L’une des peintures les plus inspirées de Serov, pleine de dynamique et de vie, était à une époque aussi peu appréciée que ses autres œuvres, reconnues aujourd’hui comme les meilleures. Elle a été commandée à Serov pour la maison d’édition Knebel, qui a produit une série de peintures historiques, des manuels pour les écoliers. Il l’a écrit à l’automne et à l’hiver 1907. Mais petit à petit l’esquisse à la détrempe s’est transformée en une véritable toile monumentale, donnant l’impression d’une fresque géante avec des personnages grandeur nature.
Au centre de la composition est représentée la figure du “roi effrayant” Pierre le Grand. Avec une matraque à la main, Peter marche le long des bas-fonds, se dirigeant vers le chantier de construction de son idée originale “Saint-Pétersbourg”. Une tête avec des cheveux volant dans le vent et des yeux brûlants transmet cette expression terrible et puissante qui a été soulignée par les contemporains.
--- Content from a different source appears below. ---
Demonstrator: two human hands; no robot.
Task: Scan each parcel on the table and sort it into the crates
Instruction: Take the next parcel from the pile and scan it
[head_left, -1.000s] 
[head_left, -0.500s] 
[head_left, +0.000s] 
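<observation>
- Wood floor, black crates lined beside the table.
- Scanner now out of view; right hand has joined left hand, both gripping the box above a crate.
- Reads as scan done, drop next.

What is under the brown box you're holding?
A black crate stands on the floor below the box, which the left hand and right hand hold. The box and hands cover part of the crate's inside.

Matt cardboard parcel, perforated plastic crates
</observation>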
La figure du roi est la seule qui soit clairement et précisément énoncée. Après le tsar, plusieurs personnes vêtues de robes étrangères sont représentées sous des formes générales de silhouette – des “nobles maîtres de tous les arts” qui ont été “renvoyés de l’autre côté de la mer” pour construire une nouvelle capitale. La gamme fleurie épaissie nous permet de les percevoir comme une seule foule et de contraster la figure solitaire et autosuffisante du roi.
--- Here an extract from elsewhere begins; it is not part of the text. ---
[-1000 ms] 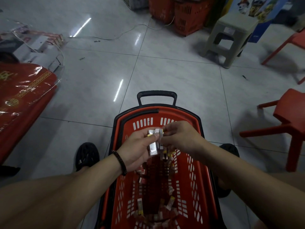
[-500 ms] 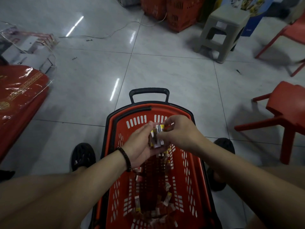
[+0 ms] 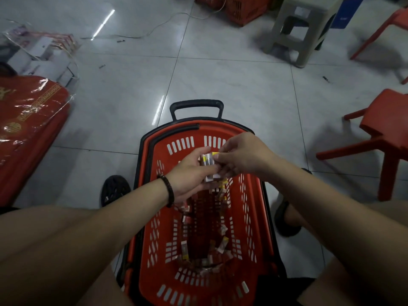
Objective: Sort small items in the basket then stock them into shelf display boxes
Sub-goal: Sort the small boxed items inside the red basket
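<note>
A red plastic shopping basket (image 3: 247, 195) with a black rim and handle stands on the floor between my feet. Several small red, white and yellow packets (image 3: 205, 259) lie scattered along its bottom. Above the basket's far half, my left hand (image 3: 189, 175) grips a small stack of packets (image 3: 208, 164). My right hand (image 3: 240, 157) pinches the top of that same stack with thumb and fingertips. Both hands meet over the basket, and the lower part of the stack is hidden by my left fingers.
A red wrapped bundle (image 3: 28, 120) and white boxes (image 3: 42, 56) lie at the left. A grey stool (image 3: 302, 29) and red baskets (image 3: 240, 7) stand at the back. A red chair (image 3: 386, 138) is at the right. A cable (image 3: 167, 21) runs across the tiles.
Both hands stay together over the basket, working the small stack; my right fingers have shifted onto its top. The view has tilted slightly.
</note>
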A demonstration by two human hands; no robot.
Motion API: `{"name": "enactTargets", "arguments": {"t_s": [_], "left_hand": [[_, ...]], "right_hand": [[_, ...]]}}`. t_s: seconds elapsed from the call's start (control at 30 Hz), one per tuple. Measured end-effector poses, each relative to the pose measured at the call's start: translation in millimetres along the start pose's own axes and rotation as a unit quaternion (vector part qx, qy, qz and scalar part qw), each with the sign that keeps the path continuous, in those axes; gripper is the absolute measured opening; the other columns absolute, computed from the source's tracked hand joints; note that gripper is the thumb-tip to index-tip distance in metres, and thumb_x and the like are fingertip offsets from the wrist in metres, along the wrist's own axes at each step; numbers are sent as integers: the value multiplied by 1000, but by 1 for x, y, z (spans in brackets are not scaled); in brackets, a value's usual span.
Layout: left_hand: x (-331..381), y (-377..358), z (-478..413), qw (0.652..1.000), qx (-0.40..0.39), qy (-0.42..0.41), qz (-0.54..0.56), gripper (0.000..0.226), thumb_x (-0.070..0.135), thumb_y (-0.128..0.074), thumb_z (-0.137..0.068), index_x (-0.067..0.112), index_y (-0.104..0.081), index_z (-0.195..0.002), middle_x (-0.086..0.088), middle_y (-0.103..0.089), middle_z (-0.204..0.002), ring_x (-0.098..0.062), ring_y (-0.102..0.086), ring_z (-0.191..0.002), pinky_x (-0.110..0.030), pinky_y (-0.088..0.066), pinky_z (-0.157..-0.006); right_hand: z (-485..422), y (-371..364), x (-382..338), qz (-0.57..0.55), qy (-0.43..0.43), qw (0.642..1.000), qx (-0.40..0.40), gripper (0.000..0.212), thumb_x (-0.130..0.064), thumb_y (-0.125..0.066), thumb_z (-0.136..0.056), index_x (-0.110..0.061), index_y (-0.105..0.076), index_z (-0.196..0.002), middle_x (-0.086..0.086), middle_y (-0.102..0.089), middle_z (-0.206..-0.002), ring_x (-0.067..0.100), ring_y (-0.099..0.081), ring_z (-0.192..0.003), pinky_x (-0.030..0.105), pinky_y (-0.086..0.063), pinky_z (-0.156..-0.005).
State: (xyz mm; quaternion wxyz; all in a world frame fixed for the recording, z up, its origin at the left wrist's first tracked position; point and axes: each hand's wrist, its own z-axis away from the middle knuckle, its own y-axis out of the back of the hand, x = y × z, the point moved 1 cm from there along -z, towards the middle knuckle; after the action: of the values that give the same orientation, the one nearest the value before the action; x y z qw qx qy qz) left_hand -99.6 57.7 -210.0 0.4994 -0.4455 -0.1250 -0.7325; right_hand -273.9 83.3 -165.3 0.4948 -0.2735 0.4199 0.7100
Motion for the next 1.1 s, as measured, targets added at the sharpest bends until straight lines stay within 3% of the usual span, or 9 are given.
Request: {"name": "enactTargets", "arguments": {"t_s": [0.07, 0.17, 0.27, 0.43, 0.47, 0.63, 0.73, 0.9, 1.1], "left_hand": [[0, 0, -3, 999, 3, 26, -30, 36, 3, -66, -99, 1, -58, -133, -25, -67, -132, -37, -69, -122, -56, -54, -106], [-11, -4, -9, 997, 41, 51, 45, 34, 6, -65, -99, -3, -58, -131, -23, -71, -127, -35, -71, -119, -50, -55, -107], [-45, -11, -21, 989, 113, 54, 74, 27, 8, -70, -97, 4, -65, -123, -13, -77, -116, -26, -72, -110, -38, -58, -93], [-133, -11, -60, 964, 232, 125, 36, 16, 14, -76, -91, 8, -74, -106, -5, -74, -83, -21, -64, -74, -29, -48, -61], [-146, -11, -68, 958, 251, 136, 22, 22, 19, -79, -87, 10, -76, -107, -4, -74, -85, -21, -65, -74, -28, -49, -61], [-192, -12, -98, 949, 273, 151, -51, 31, 28, -93, -76, 20, -76, -100, -8, -78, -101, -26, -74, -97, -44, -62, -92], [-215, -9, -122, 944, 286, 153, -65, 42, 36, -93, -73, 12, -77, -102, -10, -79, -97, -29, -76, -96, -44, -63, -91], [-241, -4, -150, 949, 257, 143, -113, 40, 43, -84, -86, 9, -81, -107, -10, -81, -96, -27, -76, -97, -45, -62, -92], [-235, -14, -147, 949, 245, 141, -144, 31, 39, -67, -100, 11, -79, -104, 0, -76, -92, -22, -72, -91, -32, -55, -79]], "right_hand": [[1, 2, 0, 19, -5, 1000, -2, 15, -20, -77, -98, -6, -76, -99, 12, -80, -79, 26, -80, -72, 34, -64, -65], [-1, 15, -4, 146, 27, 989, 29, 22, -38, -78, -96, -17, -80, -101, -1, -79, -87, 20, -78, -80, 34, -63, -68], [2, 39, -7, 235, 48, 967, 81, 30, -48, -74, -96, -23, -80, -112, -6, -73, -103, 16, -70, -99, 34, -58, -87], [8, 51, -3, 225, 41, 970, 80, 34, -48, -69, -100, -21, -78, -119, 1, -77, -119, 19, -71, -106, 39, -60, -95], [9, 49, -2, 235, 44, 968, 75, 36, -48, -68, -101, -20, -77, -121, 1, -76, -122, 19, -70, -109, 39, -59, -96], [8, 44, 12, 273, 31, 961, 33, 33, -47, -67, -102, -22, -77, -121, -1, -72, -130, 17, -66, -117, 33, -53, -93], [7, 42, 16, 287, 35, 957, 17, 30, -41, -66, -104, -21, -76, -125, -1, -71, -134, 17, -65, -120, 30, -50, -90], [0, 40, 22, 287, 29, 957, -5, 33, -45, -64, -104, -22, -75, -126, 0, -71, -134, 18, -65, -121, 30, -51, -92], [-4, 39, 22, 291, 38, 956, -11, 34, -48, -63, -104, -24, -74, -126, -3, -70, -133, 15, -65, -118, 29, -51, -89]]}}
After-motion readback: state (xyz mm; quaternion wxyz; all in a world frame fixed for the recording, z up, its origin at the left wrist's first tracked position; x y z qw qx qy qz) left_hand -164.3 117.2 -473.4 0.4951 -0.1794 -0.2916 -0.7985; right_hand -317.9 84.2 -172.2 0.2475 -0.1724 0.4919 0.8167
Un aspect inhabituel de la composition confère au tableau une grande monumentalité: le spectateur regarde les gens représentés de bas en haut. Ceci est facilité par l’horizon bas et les couleurs sourdes. En arrière-plan, au loin, la construction bat son plein. Au premier plan, l’eau. Initialement, il représentait un grand bateau avec des rameurs – des hommes tourmentés dans des chemises en lambeaux, qui étaient censés rappeler au spectateur à quel prix la grande ville a été construite. Mais l’impression générale de l’image s’est détériorée: le bateau a apporté quelque chose d’une illustration bon marché et l’artiste s’est efforcé de devenir monumental.
La préparation de la représentation du tsar a été tellement emportée par Serov que la personnalité de Pierre I est devenue le sujet d’un certain nombre d’études et de dessins écrits plus tard.